**Task**
Which of the lines below holds the string "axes"? Copy every line that does.
Raw data section start
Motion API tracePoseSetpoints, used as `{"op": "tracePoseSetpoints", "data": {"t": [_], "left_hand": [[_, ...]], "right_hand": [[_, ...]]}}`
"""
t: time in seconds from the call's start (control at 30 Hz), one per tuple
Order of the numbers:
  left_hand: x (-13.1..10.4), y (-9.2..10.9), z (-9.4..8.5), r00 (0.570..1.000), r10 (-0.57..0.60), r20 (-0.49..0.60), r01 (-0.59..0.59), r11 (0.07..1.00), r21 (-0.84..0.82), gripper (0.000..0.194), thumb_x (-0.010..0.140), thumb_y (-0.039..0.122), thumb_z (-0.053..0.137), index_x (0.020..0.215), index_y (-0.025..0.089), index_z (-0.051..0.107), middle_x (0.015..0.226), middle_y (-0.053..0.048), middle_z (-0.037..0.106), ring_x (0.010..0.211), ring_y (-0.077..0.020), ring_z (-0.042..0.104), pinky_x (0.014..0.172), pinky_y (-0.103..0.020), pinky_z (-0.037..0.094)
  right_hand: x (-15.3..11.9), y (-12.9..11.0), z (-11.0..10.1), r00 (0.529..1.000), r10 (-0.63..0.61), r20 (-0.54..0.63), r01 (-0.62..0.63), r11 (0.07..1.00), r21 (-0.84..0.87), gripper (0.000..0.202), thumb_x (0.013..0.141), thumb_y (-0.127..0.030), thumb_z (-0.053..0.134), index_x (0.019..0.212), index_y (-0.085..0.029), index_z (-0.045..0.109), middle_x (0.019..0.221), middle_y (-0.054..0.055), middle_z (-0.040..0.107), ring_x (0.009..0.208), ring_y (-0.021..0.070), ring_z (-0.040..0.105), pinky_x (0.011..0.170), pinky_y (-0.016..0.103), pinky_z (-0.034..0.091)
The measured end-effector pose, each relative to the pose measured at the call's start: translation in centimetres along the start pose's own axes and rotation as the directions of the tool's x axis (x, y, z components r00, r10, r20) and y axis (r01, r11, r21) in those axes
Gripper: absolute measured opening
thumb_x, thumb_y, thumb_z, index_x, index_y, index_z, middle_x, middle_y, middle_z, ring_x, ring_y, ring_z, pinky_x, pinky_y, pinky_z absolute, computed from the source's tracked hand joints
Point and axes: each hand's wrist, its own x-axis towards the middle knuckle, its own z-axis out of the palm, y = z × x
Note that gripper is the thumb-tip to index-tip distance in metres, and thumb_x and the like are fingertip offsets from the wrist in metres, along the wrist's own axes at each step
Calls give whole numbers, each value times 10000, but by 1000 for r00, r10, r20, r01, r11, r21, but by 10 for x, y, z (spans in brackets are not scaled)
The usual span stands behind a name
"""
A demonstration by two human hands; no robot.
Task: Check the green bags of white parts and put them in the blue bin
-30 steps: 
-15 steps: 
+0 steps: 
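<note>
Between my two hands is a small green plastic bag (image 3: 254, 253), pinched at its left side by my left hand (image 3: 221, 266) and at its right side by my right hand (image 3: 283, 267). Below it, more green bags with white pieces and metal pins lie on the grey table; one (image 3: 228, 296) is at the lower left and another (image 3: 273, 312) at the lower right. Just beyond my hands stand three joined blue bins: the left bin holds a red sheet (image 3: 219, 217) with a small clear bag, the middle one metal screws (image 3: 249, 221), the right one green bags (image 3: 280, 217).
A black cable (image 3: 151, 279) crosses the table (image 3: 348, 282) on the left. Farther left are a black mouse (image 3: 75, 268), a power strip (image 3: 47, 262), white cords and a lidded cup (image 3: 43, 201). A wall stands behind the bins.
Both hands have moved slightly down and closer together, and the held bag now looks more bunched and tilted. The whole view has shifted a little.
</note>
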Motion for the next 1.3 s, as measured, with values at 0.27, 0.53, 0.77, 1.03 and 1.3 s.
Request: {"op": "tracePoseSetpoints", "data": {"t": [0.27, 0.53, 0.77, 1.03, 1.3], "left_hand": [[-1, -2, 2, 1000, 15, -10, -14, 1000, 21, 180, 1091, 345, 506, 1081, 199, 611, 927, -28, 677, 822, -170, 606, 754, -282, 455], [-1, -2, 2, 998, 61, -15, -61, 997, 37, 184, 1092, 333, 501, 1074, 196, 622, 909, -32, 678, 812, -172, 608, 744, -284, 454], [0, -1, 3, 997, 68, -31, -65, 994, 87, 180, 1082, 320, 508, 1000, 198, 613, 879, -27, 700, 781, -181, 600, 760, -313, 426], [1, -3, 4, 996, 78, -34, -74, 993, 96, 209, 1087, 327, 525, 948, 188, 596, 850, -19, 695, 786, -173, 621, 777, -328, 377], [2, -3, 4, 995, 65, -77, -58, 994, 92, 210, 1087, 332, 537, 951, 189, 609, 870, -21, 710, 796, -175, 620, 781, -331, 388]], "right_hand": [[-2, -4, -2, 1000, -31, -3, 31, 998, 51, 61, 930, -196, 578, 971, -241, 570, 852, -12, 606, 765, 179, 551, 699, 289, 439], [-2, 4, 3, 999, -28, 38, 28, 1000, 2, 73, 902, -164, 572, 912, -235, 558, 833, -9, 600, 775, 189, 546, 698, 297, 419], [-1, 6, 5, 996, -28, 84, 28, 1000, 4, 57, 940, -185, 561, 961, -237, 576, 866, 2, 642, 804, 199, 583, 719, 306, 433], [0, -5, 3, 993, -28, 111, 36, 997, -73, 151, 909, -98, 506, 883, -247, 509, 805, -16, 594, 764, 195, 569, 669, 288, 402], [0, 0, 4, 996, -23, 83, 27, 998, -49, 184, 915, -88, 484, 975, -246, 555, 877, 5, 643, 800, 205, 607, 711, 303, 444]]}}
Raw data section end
**Solved problem**
The measured end-effector pose, each relative to the pose measured at the call's start: translation in centimetres along the start pose's own axes and rotation as the directions of the tool's x axis (x, y, z components r00, r10, r20) and y axis (r01, r11, r21) in those axes
Point and axes: each hand's wrist, its own x-axis towards the middle knuckle, its own z-axis out of the palm, y = z × x
Note that gripper is the thumb-tip to index-tip distance in metres, and thumb_x and the like are fingertip offsets from the wrist in metres, along the wrist's own axes at each step

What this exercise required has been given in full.